Deutschland erkundigte sich am 1. August nach den Absichten Frankreichs, und Frankreich antwortete zweideutig, was Deutschland dazu veranlasste, am 3. August nach angeblichen französischen Grenzverletzungen den Krieg zu erklären. Deutsche Truppen marschierten in Belgien ein und führten den Schlieffen-Plan aus. Diese Invasion veranlasste Großbritannien, das zuvor unentschlossen war, Deutschland am 4. August den Krieg zu erklären.

So eskalierte ein regionaler Streit auf dem Balkan zu einem Weltkrieg, der die großen europäischen Mächte einbezog und zu Schlachten auf dem ganzen Kontinent führte. Deutschlands Festhalten am Schlieffen-Plan und sein Streben nach einem schnellen Sieg führten entgegen seinen Absichten zu einem langwierigen Zermürbungskrieg. Dieses Szenario spiegelte die Warnungen Helmuth von Moltkes wider, der für eine defensivere Strategie plädiert hatte. Deutschland musste schließlich Moltkes defensiven Ansatz im Westen übernehmen, nachdem es keinen schnellen Sieg erringen konnte.

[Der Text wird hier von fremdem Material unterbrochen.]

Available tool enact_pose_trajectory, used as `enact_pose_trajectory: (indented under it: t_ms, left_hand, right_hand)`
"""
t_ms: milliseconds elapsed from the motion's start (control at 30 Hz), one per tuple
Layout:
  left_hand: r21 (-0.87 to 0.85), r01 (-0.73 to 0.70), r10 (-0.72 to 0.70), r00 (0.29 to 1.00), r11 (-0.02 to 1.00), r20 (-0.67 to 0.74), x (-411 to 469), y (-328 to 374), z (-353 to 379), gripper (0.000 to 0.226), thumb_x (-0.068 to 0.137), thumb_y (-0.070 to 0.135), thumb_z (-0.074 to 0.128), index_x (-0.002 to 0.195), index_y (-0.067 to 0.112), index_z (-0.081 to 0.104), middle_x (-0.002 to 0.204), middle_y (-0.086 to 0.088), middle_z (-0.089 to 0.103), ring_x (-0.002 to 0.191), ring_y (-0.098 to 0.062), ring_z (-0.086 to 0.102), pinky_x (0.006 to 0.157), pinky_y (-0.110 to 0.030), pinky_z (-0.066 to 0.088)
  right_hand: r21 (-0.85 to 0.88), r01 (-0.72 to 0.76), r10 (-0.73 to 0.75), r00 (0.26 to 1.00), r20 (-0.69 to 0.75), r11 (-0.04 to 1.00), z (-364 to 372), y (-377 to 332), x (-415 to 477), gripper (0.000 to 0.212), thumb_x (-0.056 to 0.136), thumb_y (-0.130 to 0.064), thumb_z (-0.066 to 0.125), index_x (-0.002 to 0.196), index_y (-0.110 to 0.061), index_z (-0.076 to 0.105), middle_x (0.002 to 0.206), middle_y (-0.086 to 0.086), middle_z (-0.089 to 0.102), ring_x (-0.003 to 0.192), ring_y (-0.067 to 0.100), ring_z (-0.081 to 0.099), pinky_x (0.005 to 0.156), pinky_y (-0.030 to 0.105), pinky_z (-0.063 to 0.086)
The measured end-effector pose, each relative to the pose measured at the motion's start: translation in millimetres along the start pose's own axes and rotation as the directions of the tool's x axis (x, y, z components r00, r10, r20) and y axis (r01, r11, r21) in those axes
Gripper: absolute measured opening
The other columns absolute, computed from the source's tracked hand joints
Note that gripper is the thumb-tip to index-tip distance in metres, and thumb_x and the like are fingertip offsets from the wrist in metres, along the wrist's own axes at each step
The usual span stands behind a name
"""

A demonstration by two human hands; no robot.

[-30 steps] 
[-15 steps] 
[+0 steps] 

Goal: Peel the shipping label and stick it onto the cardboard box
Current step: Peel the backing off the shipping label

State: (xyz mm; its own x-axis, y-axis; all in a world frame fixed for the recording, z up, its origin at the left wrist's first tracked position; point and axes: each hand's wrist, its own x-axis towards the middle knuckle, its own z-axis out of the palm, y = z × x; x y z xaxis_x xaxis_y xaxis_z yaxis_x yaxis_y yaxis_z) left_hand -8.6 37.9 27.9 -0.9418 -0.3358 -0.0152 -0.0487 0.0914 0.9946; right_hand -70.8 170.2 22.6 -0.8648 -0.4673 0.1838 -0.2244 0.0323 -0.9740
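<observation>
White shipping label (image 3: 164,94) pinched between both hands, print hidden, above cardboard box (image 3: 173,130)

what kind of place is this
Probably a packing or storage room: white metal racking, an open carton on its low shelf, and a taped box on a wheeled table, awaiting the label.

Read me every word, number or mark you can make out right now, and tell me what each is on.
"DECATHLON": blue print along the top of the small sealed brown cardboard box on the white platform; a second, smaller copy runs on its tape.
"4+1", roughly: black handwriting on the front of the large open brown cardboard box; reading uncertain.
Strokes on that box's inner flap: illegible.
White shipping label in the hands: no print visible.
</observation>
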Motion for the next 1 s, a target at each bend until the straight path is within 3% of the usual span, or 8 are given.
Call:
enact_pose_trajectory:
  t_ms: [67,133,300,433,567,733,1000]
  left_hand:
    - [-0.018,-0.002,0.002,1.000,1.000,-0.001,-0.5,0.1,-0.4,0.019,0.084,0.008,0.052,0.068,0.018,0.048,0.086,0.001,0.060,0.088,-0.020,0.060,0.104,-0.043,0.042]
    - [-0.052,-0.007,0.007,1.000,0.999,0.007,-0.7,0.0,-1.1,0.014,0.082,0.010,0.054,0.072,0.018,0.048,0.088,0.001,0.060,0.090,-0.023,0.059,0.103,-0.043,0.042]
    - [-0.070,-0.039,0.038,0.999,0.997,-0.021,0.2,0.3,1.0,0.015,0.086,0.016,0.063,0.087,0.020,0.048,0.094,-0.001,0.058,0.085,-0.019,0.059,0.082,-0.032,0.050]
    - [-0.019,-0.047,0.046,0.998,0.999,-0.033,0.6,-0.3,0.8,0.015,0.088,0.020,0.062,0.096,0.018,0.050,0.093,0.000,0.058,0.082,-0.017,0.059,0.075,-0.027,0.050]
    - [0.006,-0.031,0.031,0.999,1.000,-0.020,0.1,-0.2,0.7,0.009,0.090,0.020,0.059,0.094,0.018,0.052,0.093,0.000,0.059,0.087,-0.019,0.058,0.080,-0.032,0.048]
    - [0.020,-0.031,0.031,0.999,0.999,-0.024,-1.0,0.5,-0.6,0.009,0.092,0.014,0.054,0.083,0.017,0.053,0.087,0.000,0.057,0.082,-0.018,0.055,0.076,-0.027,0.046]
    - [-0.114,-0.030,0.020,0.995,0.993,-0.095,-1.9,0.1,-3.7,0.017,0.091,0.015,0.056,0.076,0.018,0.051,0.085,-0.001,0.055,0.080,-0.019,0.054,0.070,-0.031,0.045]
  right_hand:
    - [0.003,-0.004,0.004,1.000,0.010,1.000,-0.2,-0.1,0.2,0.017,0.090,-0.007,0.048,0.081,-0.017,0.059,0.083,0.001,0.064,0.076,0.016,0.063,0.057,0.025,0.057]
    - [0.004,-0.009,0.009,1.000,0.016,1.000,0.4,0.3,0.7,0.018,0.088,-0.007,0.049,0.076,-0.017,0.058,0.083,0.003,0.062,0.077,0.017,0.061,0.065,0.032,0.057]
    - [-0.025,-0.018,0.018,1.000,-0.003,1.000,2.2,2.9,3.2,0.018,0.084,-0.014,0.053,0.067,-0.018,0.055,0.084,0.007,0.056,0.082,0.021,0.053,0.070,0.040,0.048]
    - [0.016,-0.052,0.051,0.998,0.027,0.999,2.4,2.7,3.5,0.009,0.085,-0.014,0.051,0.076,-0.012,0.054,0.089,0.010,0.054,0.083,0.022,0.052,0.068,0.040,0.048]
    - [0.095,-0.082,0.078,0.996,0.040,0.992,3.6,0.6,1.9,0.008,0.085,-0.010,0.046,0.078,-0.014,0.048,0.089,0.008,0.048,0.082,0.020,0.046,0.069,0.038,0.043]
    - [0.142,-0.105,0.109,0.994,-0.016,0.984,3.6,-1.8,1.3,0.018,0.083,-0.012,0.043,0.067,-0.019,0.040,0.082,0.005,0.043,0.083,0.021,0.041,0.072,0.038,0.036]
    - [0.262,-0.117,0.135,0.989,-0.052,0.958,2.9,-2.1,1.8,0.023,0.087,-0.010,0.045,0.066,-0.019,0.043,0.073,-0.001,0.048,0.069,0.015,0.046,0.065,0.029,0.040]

Der Ausbruch des Ersten Weltkriegs demonstrierte ein signifikantes Versagen des Europäischen Konzerts. Die Unfähigkeit der politischen Führung, effektive Diplomatie zu betreiben und für eine Abkühlungsphase zu sorgen, führte zu einer beispiellosen Katastrophe. Der Krieg führte zum Tod von 20 Millionen Menschen, zum Zerfall von Imperien und zum Sturz mehrerer Dynastien. Die Folgen des Krieges ließen Europa mit dem Bedürfnis nach einem neuen System zurück, aber die Art dieses Systems war angesichts der weit verbreiteten Zerstörung und Erschöpfung ungewiss. Dieses katastrophale Ergebnis unterstrich die Torheit der Führer und ihr Versäumnis, Bismarcks Warnung vor der Notwendigkeit glaubwürdiger Rechtfertigungen für den Krieg zu beachten.